Meta, then called Facebook, launched the partnershi­ps in 2019.

The “News Tab” section in the Facebook mobile app only displays headlines — and nothing else — from the Chicago Tribune, The Wall Street Journal, The Washington Post, BuzzFeed News, Business Insider, NBC, USA Today and the Los Angeles Times, among others. The company did not say how much it was paying the news organizati­ons, but reports put it in the millions of dollars for large outlets such as The Wall Street Journal.

At the time the program launched, CEO Mark Zuckerberg said he saw “an opportunit­y to set up new long-term, stable financial relationsh­ips with publishers.”

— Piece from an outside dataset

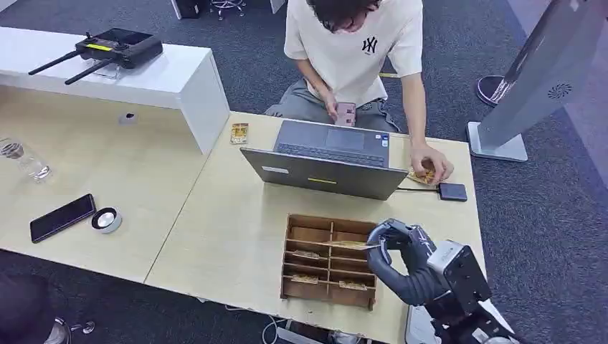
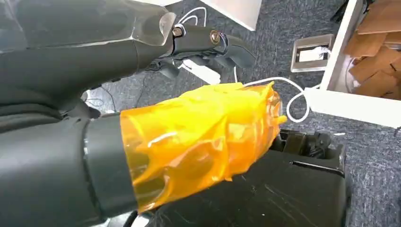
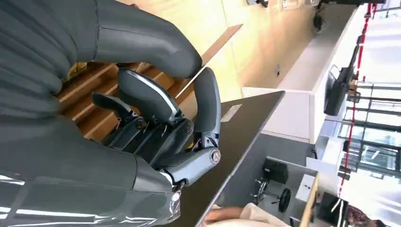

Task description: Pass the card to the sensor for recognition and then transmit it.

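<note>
A: What does the head view give you that the wrist cameras don't?

B: The whole layout. The robot's right hand (image 1: 396,247) sits at the right edge of a brown wooden tray with slotted compartments (image 1: 297,233), pinching a thin tan card (image 1: 349,245) that lies flat above the tray's upper rows. Three more cards rest in the compartments. Behind the tray stands one open grey laptop (image 1: 324,175), and a seated person in a cream T-shirt (image 1: 358,43) holds a pink phone in one hand and touches the table with the other, beside a small dark square device (image 1: 452,191).

A: And the right wrist view?

B: It shows the grip itself: the card (image 3: 215,49) edge-on, clamped between the thick grey thumb and a dark finger of the right hand (image 3: 156,101), with the tray's wooden slats (image 3: 94,101) just behind.

A: The left hand?

B: The left wrist view shows the left hand (image 2: 189,94), its thumb wrapped in yellow film, fingers curled above grey carpet, nothing in it.

A: The surface and room?

B: Two pale wood tables (image 1: 215,236) pushed together on dark grey carpet, a white counter (image 1: 172,79) carrying one black router with antennas (image 1: 107,50). On the left table: one black phone (image 1: 62,217), one round silver puck (image 1: 106,219), one clear bottle (image 1: 25,160).
</note>
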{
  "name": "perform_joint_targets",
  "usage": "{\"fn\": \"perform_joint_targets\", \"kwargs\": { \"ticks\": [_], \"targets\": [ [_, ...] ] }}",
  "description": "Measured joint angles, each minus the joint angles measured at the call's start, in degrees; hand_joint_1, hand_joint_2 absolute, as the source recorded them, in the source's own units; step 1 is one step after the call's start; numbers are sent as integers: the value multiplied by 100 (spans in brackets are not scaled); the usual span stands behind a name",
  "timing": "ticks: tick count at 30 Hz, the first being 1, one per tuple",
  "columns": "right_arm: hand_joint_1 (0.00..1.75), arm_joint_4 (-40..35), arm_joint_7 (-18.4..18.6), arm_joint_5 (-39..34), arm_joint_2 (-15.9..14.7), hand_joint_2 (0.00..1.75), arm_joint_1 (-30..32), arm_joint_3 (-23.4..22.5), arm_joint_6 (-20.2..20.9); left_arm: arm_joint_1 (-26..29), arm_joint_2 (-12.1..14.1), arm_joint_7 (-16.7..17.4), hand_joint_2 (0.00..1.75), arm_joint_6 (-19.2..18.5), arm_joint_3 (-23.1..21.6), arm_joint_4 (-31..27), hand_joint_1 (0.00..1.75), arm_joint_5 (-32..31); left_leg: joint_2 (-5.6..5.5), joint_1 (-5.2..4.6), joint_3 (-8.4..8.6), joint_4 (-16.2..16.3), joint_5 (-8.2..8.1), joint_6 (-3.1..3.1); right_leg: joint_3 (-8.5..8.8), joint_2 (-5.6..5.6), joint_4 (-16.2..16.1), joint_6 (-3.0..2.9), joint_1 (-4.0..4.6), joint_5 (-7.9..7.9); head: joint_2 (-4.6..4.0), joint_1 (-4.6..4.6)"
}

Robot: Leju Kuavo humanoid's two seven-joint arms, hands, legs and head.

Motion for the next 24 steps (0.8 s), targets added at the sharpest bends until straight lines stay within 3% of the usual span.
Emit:
{"fn": "perform_joint_targets", "kwargs": {
  "ticks": [10,16,24],
  "targets": [
    [175,-72,-41,33,225,175,-504,114,-131,-52,0,-96,0,-52,-140,9,0,-98,1,0,0,0,1,-1,0,1,1,-1,0,1,0,0],
    [175,-63,87,105,426,175,-1125,315,-229,-121,-2,-201,0,-138,-245,24,0,-230,3,0,1,0,3,-3,-1,3,2,-1,0,2,0,0],
    [175,470,304,335,636,175,-1885,483,-341,-206,-7,-597,0,-173,-463,173,0,-496,2,0,-1,0,3,-3,1,2,2,0,0,2,0,0]
  ]
}}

But Meta, which is based in Menlo Park, California, said Thursday that a “lot has changed since we signed deals three years ago to test bringing additional news links to Facebook News in the U.S.”

On Wednesday, Meta Platforms Inc. posted its first revenue decline in its history and forecast weak results for the current quarter as well.

Meta does not pay for news content that outlets post on its platform. The company said Facebook News will continue in the other countries it’s in, and the shift in the U.S. won’t change deals in Australia, France, Germany and the United Kingdom.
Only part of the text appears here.